MR. REEKER: There has got to be an end to the violence. The two sides have got to come together. They have got to use the structures that they have that we have helped supply them with; that is, the security process available to come to a cease-fire so that they can move forward. Nothing will be accomplished until the sides are able to do that.
And we have always said that the parties need to consider the repercussions of their actions so that peace can still be achieved.
QUESTION: Phil, are you saying that the US sees a need for bargaining to bring about a cease-fire? The Arab position is -- I mean, you're not going for an unconditional cease-fire, nor an immediate cease-fire. The Arab position is you can't expect the Palestinians to agree to a cease-fire unless there is something -- they see something -- coming down the pike at them. You dangle the Mitchell Commission Report in front of them, but I think the Arab argument is that they need something almost as a quid pro quo to stop the attacks.
MR. REEKER: I think --
QUESTION: Sorry, that's it.
MR. REEKER: The quid perhaps, Barry, or the quo, will be when both sides can live without the fear of the violence that has plagued the region. People have suffered, as the Secretary said in his speech two weeks ago, for far too long. And so our position remains that there is a process by which through security cooperation, through the Tenet work plan, with General Zinni there to help, his good offices available, that the two sides can work on security together to bring about a cease-fire, to stop the violence, and then move into the other political processes. That is what will be in the interests of both the Israeli and the Palestinian people for the long term, and in the interests of the whole region and indeed the whole world.

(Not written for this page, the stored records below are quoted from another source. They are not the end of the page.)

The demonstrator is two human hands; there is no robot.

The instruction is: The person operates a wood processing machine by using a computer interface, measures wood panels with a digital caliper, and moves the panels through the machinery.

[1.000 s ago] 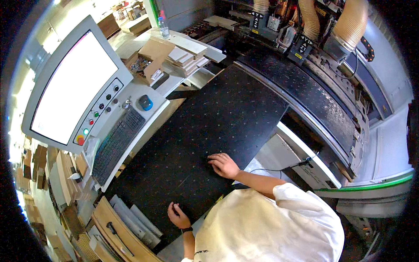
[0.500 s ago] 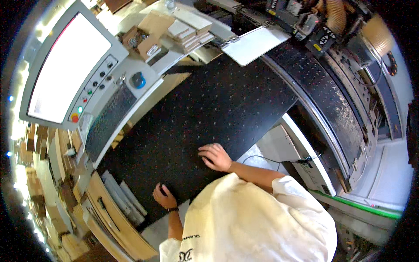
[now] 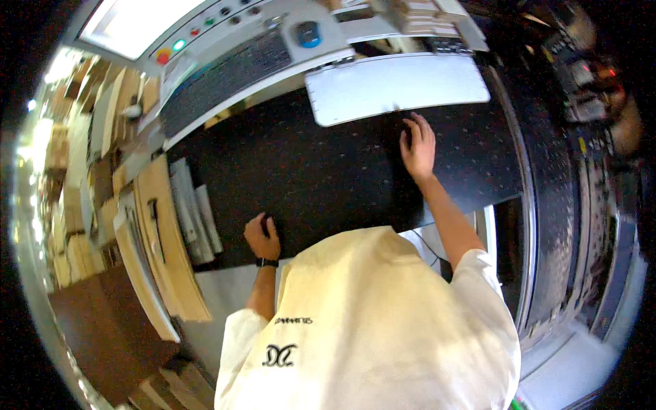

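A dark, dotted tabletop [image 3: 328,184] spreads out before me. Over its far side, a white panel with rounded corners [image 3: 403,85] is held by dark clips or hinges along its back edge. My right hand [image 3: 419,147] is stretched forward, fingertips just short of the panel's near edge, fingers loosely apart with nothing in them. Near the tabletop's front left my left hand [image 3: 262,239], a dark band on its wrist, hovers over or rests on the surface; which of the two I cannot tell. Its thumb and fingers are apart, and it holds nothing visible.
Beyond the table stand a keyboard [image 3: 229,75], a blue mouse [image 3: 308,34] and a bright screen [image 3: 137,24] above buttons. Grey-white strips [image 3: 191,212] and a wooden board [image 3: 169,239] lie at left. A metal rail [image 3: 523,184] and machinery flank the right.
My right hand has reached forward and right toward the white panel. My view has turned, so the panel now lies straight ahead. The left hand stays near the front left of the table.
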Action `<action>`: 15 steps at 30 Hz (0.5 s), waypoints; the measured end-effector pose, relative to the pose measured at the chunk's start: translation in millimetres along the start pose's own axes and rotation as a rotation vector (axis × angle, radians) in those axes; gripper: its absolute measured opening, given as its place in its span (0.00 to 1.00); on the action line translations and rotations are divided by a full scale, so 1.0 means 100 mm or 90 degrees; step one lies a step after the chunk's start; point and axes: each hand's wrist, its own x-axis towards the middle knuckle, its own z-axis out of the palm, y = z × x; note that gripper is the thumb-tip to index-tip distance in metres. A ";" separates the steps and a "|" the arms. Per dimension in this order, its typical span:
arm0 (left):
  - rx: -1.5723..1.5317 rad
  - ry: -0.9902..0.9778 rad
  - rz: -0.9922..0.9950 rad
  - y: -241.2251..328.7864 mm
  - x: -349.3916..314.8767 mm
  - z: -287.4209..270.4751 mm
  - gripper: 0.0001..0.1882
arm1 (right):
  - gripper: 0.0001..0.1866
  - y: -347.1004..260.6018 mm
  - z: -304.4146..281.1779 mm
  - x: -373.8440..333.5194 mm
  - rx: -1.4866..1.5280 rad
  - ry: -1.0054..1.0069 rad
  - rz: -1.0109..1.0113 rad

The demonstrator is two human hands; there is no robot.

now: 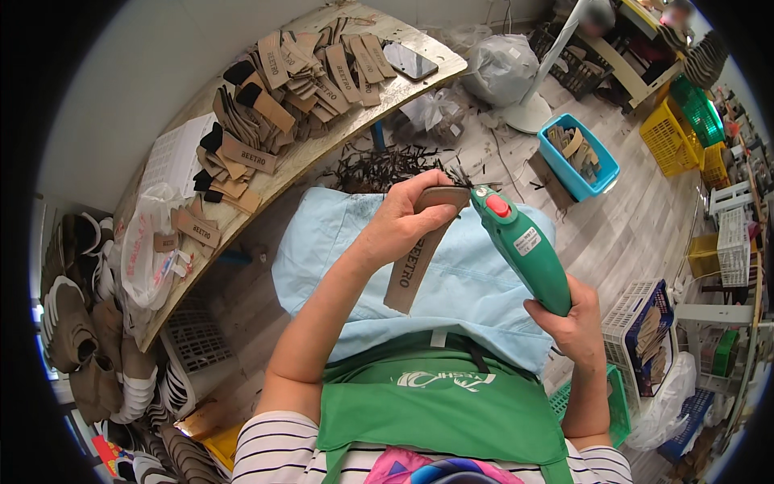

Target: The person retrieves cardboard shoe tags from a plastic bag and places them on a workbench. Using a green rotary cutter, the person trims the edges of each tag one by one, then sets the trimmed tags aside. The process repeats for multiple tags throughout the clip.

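My left hand (407, 216) pinches a tan printed strip (413, 270), shaped like an insole, by its upper end between thumb and fingers. The strip bends over at the top and hangs down above my lap. My right hand (576, 323) is wrapped round the lower handle of green electric scissors (528, 254) with a red button. Their head points up and left, close against the strip's top edge. I cannot tell whether the blades touch it. Under both hands lies a light blue cloth (322, 258), over my green apron (451, 419).
A worktable (322, 149) at left carries piled tan strips (306, 68), a phone (409, 61) and a plastic bag (149, 250). Black trimmings (383, 165) litter the floor. A blue bin (601, 184) and a white crate (637, 327) stand right; shoes (72, 323) are stacked left.
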 end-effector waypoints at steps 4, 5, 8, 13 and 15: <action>-0.003 0.042 -0.046 0.14 -0.06 -0.06 0.10 | 0.14 0.01 -0.05 0.00 0.009 -0.006 0.017; 0.000 0.064 -0.025 0.11 -0.06 -0.10 0.15 | 0.13 0.01 -0.08 0.00 -0.001 -0.009 0.011; 0.021 0.038 -0.064 0.21 -0.10 -0.20 0.14 | 0.13 0.05 -0.17 0.01 -0.052 -0.027 -0.038; 0.027 -0.012 -0.089 0.21 -0.11 -0.23 0.12 | 0.12 0.08 -0.27 0.06 -0.149 -0.040 -0.111; 0.049 -0.056 -0.101 0.24 -0.11 -0.25 0.11 | 0.11 0.05 -0.30 0.07 -0.170 -0.039 -0.137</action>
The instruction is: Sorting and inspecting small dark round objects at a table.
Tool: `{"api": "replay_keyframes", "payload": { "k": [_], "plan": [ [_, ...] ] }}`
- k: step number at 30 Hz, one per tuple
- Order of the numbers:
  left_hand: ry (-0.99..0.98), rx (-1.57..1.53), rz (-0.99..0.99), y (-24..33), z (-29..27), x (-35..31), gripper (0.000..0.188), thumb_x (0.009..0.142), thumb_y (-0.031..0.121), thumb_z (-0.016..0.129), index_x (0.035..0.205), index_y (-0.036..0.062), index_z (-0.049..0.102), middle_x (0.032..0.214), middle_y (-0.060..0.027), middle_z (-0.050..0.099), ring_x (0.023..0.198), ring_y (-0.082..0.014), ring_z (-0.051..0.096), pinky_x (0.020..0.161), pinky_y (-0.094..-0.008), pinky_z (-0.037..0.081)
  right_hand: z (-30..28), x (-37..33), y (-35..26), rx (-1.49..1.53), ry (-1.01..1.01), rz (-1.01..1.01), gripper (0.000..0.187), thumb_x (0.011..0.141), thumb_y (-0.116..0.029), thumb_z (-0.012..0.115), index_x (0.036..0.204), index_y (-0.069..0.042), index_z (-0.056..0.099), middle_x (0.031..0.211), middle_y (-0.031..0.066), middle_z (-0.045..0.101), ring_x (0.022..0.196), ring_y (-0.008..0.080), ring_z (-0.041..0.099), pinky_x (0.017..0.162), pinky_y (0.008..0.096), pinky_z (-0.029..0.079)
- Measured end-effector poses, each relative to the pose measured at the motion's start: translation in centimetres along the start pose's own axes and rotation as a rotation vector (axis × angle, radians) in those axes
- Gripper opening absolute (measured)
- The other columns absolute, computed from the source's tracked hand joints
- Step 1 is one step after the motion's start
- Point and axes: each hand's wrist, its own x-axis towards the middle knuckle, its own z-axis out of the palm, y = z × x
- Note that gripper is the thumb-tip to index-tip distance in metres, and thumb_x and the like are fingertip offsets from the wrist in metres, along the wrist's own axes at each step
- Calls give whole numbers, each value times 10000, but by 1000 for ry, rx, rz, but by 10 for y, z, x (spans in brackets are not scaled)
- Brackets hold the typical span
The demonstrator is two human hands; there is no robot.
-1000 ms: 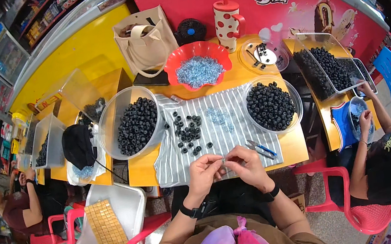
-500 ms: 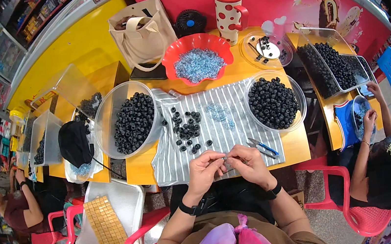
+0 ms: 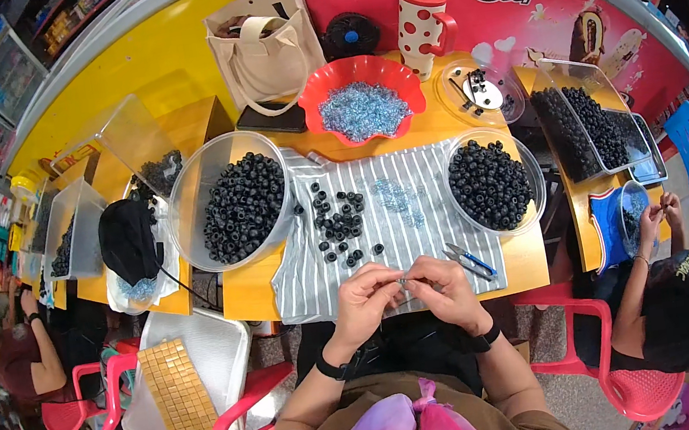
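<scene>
My left hand (image 3: 365,304) and my right hand (image 3: 446,293) meet at the near edge of a striped grey cloth (image 3: 306,285). Both are closed, thumbs and fingers pinching together at a tiny greyish piece whose kind I cannot make out. Just beyond them on the cloth lie loose black beads (image 3: 341,220) and a scatter of clear bluish beads (image 3: 399,201). Thread snips (image 3: 474,262) with blue handles rest beside my right hand. Clear round tubs of black beads flank the cloth, the left tub (image 3: 185,192) and the right tub (image 3: 539,189).
A red scalloped bowl (image 3: 310,102) of bluish beads stands behind the cloth. Farther back are a beige bag (image 3: 272,63), a small black fan (image 3: 350,34) and a spotted tumbler (image 3: 422,31). A co-worker's hand (image 3: 650,223) works at the right table; another person sits far left.
The whole view has shifted slightly, so the table's things appear a little farther right. My hands keep their pinch at the same place. The right co-worker's upper hand has come down toward the other.
</scene>
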Motion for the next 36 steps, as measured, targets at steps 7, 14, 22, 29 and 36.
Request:
{"api": "replay_keyframes", "payload": {
  "k": [7,14,22,29,36],
  "plan": [
    [-2,-100,-183,-6,-8,-2,126,887,-8,593,987,-14,670,796,-36,623,609,-75,596,521,-189,474,5,1,-2,-116,40,-155,28,793,33,606,820,31,612,708,99,567,562,194,540,494,289,403],
    [-43,-162,-278,-6,-6,2,122,934,76,568,924,-10,654,724,-37,630,585,-77,600,472,-186,463,2,1,4,-194,52,-246,68,750,69,605,801,26,592,729,121,570,591,255,568,508,327,440],
    [11,-11,-306,-4,-1,4,176,941,154,583,859,3,621,653,-27,605,512,-54,531,447,-183,407,-4,4,3,-362,204,-365,81,731,74,618,777,19,580,725,132,557,607,293,567,527,347,446],
    [46,-77,-255,-2,3,5,143,935,125,586,935,-10,637,687,-35,619,578,-66,566,503,-192,435,-11,2,16,-742,179,-189,105,736,53,637,813,-2,592,745,135,538,651,324,563,554,386,444],
    [62,-136,-215,0,6,1,121,921,90,597,972,-10,641,737,-31,636,627,-70,594,523,-191,451,10,-6,0,-298,185,-187,100,761,54,634,853,19,618,799,130,575,665,273,585,565,335,457]
  ]
}}
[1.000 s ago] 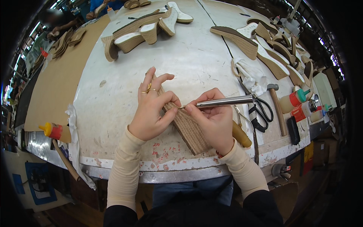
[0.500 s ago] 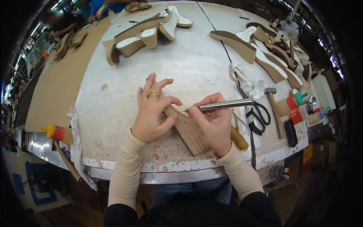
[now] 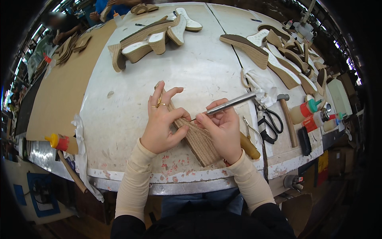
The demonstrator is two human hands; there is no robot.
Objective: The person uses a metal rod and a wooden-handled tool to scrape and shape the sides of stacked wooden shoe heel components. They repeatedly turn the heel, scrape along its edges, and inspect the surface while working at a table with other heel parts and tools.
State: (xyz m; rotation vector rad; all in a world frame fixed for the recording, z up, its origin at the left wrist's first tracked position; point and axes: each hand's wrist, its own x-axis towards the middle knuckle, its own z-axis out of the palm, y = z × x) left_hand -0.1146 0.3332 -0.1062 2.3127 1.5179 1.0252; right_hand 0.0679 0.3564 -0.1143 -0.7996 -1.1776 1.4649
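Note:
A wedge shoe sole wrapped in tan braided rope (image 3: 201, 145) lies slantwise on the table in front of me, its thick end nearest. My left hand (image 3: 161, 123) holds its narrower far part, thumb and forefinger bent onto the rope side, the other fingers raised or along the far end. In my right hand (image 3: 224, 133) is a silver metal pen-like tool (image 3: 232, 103) with a thin dark tip. That tip meets the rope beside my left forefinger and thumb; whether it goes under a strand I cannot tell. The right hand's lower edge rests over the sole's thick end.
On the right lie black-handled scissors (image 3: 272, 123), a hammer (image 3: 288, 121), pliers (image 3: 251, 129), a white cloth (image 3: 260, 85) and glue bottles (image 3: 304, 110). Wedge soles are heaped at far right (image 3: 284, 65) and far left (image 3: 145, 42). A yellow-capped bottle (image 3: 61, 142) stands left. Co-workers sit at far left.
The tool's rear end has swung up and to the left, and its tip has shifted slightly toward my left fingers. My left thumb and forefinger have come down closer on the rope.

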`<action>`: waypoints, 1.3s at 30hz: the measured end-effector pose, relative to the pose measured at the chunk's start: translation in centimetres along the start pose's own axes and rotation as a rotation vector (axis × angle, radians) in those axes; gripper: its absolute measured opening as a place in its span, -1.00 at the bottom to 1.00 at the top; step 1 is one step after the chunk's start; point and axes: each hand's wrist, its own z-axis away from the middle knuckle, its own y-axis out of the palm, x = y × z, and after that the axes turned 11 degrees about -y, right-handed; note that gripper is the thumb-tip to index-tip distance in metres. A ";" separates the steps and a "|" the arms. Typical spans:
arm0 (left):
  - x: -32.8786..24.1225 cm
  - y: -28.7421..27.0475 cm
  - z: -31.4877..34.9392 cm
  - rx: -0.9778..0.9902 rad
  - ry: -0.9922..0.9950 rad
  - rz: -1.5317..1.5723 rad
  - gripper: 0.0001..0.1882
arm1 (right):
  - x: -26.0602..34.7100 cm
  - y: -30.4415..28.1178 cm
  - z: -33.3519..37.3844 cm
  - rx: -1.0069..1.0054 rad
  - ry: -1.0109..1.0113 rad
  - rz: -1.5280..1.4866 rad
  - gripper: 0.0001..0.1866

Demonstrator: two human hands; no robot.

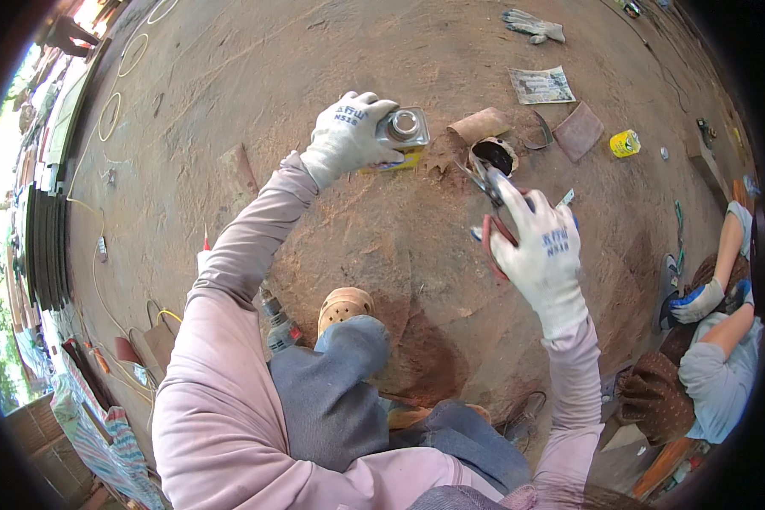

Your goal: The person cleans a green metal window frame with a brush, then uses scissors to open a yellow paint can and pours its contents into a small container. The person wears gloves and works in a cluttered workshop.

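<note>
My left hand (348, 136), in a white knit glove, is wrapped round a rectangular metal can (416, 127) with a round cap on top and a yellow lower side. To the right, my gloved right hand (537, 234) grips red-handled pliers (495, 246). Their metal jaws reach to a small round container (495, 155) with a dark inside; whether they clamp its rim I cannot tell. Just behind that container lies a curved brown piece (481, 125), perhaps sheet material.
Beyond lie a flat brown square (579, 132), a printed sheet (541, 86), a spare glove (533, 26) and a yellow can (625, 144). A power drill (279, 321) rests by my foot. Another person (714, 357) crouches at the right. Pale cable (102, 119) runs along the left.
</note>
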 end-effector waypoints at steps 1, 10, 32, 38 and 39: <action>0.5 0.2 -0.3 -0.041 -0.002 -0.001 -0.23 | 0.0 0.5 -1.1 -0.005 -0.021 0.020 -0.36; 2.2 2.8 -2.8 -0.103 -0.033 0.087 -0.19 | -1.6 3.0 -9.2 0.069 -0.142 0.201 -0.48; 2.0 3.9 -2.5 -0.102 -0.034 0.094 -0.19 | 0.9 2.8 -16.0 0.573 -0.217 0.655 -0.67; 1.8 4.3 -2.9 -0.106 -0.092 0.150 -0.19 | 2.4 5.7 -14.2 0.386 0.100 0.463 -0.74; 1.7 4.3 -2.9 -0.118 -0.087 0.160 -0.19 | 2.2 6.1 -13.0 0.323 0.119 0.416 -0.70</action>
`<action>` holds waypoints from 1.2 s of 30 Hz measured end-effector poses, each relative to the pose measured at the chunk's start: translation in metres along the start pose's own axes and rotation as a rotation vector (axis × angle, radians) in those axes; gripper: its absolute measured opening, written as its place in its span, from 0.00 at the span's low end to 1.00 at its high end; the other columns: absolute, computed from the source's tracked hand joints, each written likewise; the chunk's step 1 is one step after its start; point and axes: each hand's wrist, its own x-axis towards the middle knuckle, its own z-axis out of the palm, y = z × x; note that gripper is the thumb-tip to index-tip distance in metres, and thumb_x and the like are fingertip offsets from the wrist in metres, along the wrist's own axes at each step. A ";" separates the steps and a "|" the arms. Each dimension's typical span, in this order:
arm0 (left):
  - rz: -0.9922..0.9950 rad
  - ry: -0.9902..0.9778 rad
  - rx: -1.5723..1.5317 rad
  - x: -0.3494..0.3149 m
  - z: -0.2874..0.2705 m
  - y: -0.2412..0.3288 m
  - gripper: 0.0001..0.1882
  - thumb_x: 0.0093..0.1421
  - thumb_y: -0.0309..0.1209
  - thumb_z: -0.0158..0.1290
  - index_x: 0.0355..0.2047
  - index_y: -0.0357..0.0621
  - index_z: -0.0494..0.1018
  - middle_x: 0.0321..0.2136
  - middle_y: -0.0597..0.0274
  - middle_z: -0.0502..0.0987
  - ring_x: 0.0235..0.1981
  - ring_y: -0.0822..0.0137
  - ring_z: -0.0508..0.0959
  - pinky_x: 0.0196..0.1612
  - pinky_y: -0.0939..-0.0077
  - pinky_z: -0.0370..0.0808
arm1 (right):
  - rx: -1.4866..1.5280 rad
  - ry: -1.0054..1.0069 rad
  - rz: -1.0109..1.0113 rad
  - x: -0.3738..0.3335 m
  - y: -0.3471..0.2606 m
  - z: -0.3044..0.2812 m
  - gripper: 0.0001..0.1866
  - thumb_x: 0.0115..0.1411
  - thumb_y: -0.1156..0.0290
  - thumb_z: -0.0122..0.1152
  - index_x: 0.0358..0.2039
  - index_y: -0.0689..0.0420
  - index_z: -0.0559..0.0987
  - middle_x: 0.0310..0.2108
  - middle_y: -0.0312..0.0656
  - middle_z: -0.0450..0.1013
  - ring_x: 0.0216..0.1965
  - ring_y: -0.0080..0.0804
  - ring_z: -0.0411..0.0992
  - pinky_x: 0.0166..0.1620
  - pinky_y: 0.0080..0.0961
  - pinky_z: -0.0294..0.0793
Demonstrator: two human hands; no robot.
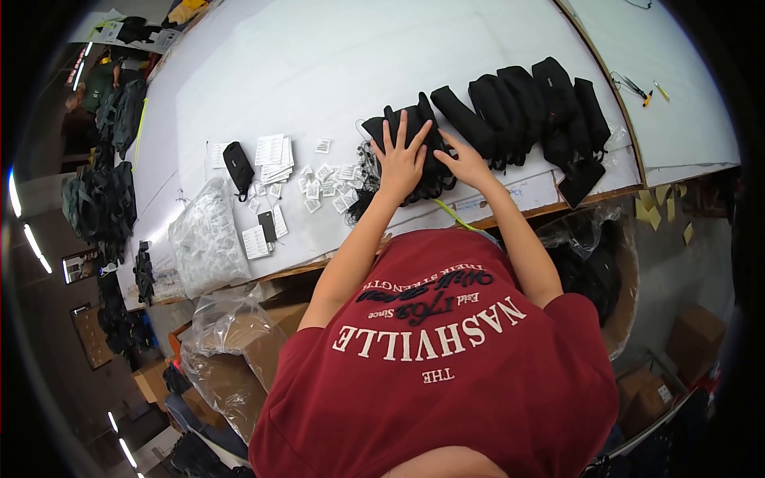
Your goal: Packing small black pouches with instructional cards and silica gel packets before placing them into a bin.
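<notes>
A bunch of soft black pouches stands packed together on the white table, close to its front edge. My left hand lies over the top of the bunch with its fingers spread wide. At the bunch's right side is my right hand, its visible fingers stretched out and apart against the fabric. Thin black cords spill out to the left of the pouches. To the right, a row of similar black pouches leans side by side, with one small black piece at the table edge.
Small white tags lie scattered left of my hands, beside stacks of printed cards. A single black pouch and a clear plastic bag are farther left. Pens lie on the right-hand table. Cardboard boxes stand below.
</notes>
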 end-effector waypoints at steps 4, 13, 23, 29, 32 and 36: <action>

QUESTION: Arafat said in a television interview today that he was trying to do that, he was willing to have security cooperation, he was trying to follow up on the Secretary's speech; but then this terrorist incident happened despite his best efforts, and that Israeli Prime Minister Sharon is trying to undermine the peace process by bombing his headquarters.
MR. REEKER: Rather than going back and forth with trying to comment on what each person said back and forth, let me just again cite what the Secretary said yesterday, and it remains true today, that we believe that Chairman Arafat is capable of doing a lot more and he needs to do that.
QUESTION: Have you guys seen at this point any sign from either side that leads you to have hope that General Zinni might be able to accomplish his mission, or not yet? I mean --
MR. REEKER: I think we always have hope.
QUESTION: No, no. Have you seen any sign from either side that they are willing to move toward a cease-fire?
MR. REEKER: I am not in a position at this point to describe any particular signs. I don't have readouts of General Zinni's conversations that he may be having with officials from both the Israeli Government and the Palestinian Authority.
Our hope definitely remains. Whether there are any specific signs, I don't know. He certainly remains there looking for the full cooperation of both sides, and he will need some time for that.
QUESTION: But it's fair to say -- so right now you're not aware of any sign that either side is willing to --
MR. REEKER: I just don't know. I am, myself, not aware of that. But he is remaining there and he will need time, and hopefully the cooperation of both sides, to move forward.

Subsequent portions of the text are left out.